Triaxial galaxies containing massive black holes or central density cusps

The box orbits that form the backbone of a triaxial elliptical galaxy carry stars arbitrarily close to the centre. In this paper we investigate how these orbits are affected if either (i) a massive black hole lurks at the centre, or (ii) the stellar density becomes arbitrarily large near the centre.

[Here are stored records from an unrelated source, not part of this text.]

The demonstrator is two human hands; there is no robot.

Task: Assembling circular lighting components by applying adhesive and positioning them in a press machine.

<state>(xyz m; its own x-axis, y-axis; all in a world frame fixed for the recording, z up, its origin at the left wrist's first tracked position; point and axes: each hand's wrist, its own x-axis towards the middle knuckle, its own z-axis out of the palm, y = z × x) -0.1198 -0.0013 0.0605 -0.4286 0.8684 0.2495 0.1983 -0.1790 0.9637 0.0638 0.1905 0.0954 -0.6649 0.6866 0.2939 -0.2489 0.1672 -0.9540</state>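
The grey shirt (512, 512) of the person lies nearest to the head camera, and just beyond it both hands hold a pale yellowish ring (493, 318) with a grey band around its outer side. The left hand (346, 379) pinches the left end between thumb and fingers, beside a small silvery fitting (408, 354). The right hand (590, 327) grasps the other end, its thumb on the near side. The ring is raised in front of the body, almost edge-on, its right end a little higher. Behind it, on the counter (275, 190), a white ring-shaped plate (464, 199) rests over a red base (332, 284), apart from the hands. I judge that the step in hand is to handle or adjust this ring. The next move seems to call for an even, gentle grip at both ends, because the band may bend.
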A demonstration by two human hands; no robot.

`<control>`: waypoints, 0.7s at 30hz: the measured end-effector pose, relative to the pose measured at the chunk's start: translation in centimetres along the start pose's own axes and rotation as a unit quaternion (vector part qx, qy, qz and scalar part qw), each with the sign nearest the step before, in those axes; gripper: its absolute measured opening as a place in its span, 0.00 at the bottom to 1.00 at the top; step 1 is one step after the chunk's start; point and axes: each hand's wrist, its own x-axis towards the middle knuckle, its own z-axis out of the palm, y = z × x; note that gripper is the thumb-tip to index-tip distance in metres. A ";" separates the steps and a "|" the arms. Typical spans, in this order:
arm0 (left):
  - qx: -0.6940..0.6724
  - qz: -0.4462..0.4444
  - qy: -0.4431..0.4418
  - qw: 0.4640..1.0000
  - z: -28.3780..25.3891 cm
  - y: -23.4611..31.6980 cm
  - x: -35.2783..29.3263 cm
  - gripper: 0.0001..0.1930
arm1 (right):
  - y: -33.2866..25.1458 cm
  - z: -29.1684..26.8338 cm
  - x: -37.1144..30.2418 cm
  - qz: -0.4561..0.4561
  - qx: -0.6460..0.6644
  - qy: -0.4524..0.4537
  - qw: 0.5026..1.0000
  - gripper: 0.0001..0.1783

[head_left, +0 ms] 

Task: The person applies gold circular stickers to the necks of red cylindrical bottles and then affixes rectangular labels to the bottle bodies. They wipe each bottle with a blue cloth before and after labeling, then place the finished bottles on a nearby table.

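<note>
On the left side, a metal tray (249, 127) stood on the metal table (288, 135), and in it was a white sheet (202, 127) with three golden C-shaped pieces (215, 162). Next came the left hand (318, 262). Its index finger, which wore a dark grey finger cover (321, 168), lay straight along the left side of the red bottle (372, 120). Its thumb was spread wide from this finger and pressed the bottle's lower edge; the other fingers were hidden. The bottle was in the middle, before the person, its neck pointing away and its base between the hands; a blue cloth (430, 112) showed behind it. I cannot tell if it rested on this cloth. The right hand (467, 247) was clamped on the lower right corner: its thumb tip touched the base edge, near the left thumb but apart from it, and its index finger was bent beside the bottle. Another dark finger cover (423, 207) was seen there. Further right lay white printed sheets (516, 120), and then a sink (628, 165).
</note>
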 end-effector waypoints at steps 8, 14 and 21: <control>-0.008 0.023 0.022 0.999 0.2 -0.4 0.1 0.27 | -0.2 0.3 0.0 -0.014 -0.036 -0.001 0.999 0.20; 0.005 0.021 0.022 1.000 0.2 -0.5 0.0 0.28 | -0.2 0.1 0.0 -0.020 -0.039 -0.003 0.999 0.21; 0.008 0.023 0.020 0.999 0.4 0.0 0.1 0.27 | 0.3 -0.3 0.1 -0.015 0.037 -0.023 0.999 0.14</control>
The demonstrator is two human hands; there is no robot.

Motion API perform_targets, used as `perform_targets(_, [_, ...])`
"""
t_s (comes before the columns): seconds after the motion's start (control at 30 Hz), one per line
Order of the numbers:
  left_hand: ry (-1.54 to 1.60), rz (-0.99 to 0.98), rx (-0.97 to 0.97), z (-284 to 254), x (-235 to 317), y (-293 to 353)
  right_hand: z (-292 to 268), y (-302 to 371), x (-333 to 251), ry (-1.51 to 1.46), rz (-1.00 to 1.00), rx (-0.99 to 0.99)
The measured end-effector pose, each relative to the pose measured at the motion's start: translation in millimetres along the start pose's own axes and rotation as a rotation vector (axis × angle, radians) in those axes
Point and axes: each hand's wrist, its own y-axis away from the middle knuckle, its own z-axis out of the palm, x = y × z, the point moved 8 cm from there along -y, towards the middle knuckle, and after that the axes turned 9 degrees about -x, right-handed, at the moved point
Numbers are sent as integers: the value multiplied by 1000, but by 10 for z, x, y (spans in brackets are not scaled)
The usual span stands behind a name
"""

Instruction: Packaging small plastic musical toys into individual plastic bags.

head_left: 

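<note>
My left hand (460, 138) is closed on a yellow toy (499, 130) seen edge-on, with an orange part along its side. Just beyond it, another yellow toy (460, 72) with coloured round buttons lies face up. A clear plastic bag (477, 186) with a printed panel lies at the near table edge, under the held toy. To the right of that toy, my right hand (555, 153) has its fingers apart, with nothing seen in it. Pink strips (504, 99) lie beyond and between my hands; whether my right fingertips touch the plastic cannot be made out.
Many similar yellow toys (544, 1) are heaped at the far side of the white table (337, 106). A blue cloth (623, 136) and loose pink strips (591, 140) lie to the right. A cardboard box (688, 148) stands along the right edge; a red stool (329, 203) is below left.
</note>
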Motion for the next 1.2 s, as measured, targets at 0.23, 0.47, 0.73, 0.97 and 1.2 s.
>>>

Elementary considerations show that a point mass at the centre will eventually disrupt the crucial box orbits by subjecting stars on these orbits to large-angle deflections. Numerical experiments show that the time-scale for disruption of box orbits by weaker encounters is comparable with the time for disruption by these hard encounters, and that the disruptive effect of the central mass can be modelled by a series of discrete scattering events.

We argue that over a Hubble time a central black hole with 2 per cent of the core mass will disrupt most box orbits with apocentres interior to about 1 kpc. This may lead to an abrupt loss of triaxiality throughout the galaxy, but a simple calculation suggests that the loss of triaxiality will be confined to the centre.

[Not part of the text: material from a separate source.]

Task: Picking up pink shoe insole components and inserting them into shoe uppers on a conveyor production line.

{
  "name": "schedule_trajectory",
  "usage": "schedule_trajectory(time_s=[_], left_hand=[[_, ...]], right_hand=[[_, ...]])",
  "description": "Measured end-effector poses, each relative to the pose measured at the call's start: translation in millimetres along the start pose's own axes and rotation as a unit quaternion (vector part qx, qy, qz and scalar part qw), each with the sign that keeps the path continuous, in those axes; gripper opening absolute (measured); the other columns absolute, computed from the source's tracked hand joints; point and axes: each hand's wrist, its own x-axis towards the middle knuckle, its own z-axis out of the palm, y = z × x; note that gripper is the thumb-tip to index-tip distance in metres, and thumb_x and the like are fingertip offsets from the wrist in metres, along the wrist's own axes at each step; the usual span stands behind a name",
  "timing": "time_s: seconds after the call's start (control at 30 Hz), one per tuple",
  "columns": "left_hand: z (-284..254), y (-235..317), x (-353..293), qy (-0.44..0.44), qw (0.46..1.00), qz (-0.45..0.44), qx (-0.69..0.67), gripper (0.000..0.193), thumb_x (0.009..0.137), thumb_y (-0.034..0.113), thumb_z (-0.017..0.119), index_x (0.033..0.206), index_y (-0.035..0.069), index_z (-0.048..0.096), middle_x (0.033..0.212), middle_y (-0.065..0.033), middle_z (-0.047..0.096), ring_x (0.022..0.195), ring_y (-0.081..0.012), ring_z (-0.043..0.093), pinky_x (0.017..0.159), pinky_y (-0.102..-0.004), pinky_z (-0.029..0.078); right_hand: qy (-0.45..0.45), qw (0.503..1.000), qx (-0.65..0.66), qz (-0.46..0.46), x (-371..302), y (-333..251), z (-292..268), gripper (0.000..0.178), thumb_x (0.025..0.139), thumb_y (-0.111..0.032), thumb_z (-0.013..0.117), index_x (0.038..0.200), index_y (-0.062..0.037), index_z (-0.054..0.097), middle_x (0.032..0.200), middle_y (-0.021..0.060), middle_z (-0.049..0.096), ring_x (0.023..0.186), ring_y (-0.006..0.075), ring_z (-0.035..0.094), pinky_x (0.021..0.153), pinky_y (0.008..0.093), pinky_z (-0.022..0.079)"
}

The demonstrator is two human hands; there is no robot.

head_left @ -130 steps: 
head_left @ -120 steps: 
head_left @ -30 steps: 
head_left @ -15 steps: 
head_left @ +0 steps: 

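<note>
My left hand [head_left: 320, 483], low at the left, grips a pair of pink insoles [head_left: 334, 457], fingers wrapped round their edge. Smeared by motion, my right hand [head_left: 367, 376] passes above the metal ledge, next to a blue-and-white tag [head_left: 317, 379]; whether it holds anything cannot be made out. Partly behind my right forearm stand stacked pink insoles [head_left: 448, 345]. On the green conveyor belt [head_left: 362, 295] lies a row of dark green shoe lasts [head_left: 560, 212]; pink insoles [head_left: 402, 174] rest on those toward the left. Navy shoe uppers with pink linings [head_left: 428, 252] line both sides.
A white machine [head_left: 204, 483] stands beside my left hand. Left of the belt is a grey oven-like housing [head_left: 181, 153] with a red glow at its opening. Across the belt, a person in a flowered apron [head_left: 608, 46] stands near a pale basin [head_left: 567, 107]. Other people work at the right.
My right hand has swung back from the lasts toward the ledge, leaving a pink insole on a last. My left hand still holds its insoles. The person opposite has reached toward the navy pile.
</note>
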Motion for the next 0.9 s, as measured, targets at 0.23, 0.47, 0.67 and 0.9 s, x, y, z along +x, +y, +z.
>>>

We calculate that a |$10^8 M_\odot$| black hole at the centre of a typical giant elliptical is currently disrupting stars at a rate |$\simeq 4\times 10^{-6} M_\odot \,\text{yr}^{-1}$| if the galaxy is triaxial, and |$\simeq 2\times 10^{-7} M_\odot \,\text{yr}^{-1}$| if it is axisymmetric.

We show that regular box orbits persist in systems with singular central densities such as that implied by carrying the r^1/4 law all the way to r = 0. Indeed, at low energies, Schwarzschild's model allows fewer box orbits than a model with the same axis ratios in which the central density diverges at the centre as in the standard r^1/4 model.